▸ **Try it**
A word-for-word copy of the listing is required, and it must contain no pictures.

▸ **Data section**
+ + +

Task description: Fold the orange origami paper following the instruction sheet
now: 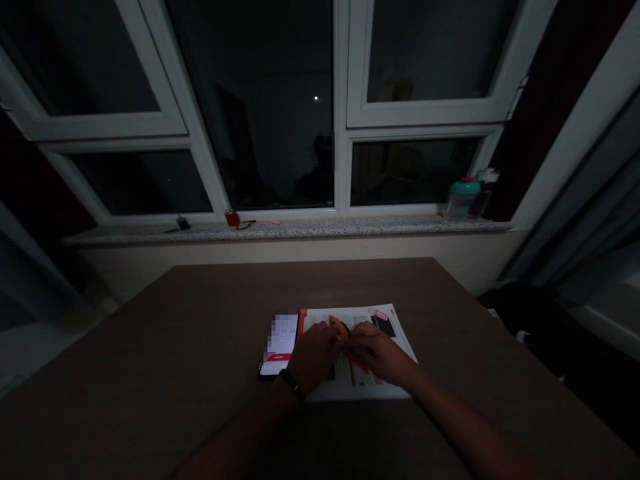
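Note:
My left hand, with a dark band on the wrist, and my right hand come together over a printed sheet. Between their bent fingers is a small orange-and-red object. Its pointed orange end shows beyond the fingertips and a red part shows below the right fingers; its kind is too dim to make out. Both hands are closed on it. Left of the sheet lies a lit phone, close to my left hand. A small pink item rests near the sheet's top right corner.
The brown table reaches to the wall under the window. On the speckled sill stand a small red jar, a small dark item and a teal-lidded bottle beside another clear bottle. Curtains hang at both sides.

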### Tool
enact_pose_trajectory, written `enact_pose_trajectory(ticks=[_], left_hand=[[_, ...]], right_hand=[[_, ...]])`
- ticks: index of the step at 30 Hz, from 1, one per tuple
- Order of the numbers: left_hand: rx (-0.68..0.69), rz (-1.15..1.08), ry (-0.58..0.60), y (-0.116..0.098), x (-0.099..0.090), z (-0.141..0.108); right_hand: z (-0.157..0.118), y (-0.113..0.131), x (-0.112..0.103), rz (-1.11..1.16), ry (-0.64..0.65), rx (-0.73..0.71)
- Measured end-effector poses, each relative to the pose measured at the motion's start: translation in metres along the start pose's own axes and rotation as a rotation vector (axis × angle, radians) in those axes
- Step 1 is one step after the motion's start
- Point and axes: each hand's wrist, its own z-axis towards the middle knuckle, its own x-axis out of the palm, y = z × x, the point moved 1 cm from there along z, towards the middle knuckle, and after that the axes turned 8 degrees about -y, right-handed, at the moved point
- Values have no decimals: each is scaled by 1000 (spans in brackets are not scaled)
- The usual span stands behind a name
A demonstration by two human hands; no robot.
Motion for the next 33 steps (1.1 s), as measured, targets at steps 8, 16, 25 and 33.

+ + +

▸ **Solution to the exercise**
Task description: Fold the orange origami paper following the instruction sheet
now: 
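Note:
My left hand, with a dark band on the wrist, and my right hand come together over a printed sheet. Between their bent fingers is a small orange-and-red object. Its pointed orange end shows beyond the fingertips and a red part shows below the right fingers; its kind is too dim to make out. Both hands are closed on it. Left of the sheet lies a lit phone, close to my left hand. A small pink item rests near the sheet's top right corner.
The brown table reaches to the wall under the window. On the speckled sill stand a small red jar, a small dark item and a teal-lidded bottle beside another clear bottle. Curtains hang at both sides.
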
### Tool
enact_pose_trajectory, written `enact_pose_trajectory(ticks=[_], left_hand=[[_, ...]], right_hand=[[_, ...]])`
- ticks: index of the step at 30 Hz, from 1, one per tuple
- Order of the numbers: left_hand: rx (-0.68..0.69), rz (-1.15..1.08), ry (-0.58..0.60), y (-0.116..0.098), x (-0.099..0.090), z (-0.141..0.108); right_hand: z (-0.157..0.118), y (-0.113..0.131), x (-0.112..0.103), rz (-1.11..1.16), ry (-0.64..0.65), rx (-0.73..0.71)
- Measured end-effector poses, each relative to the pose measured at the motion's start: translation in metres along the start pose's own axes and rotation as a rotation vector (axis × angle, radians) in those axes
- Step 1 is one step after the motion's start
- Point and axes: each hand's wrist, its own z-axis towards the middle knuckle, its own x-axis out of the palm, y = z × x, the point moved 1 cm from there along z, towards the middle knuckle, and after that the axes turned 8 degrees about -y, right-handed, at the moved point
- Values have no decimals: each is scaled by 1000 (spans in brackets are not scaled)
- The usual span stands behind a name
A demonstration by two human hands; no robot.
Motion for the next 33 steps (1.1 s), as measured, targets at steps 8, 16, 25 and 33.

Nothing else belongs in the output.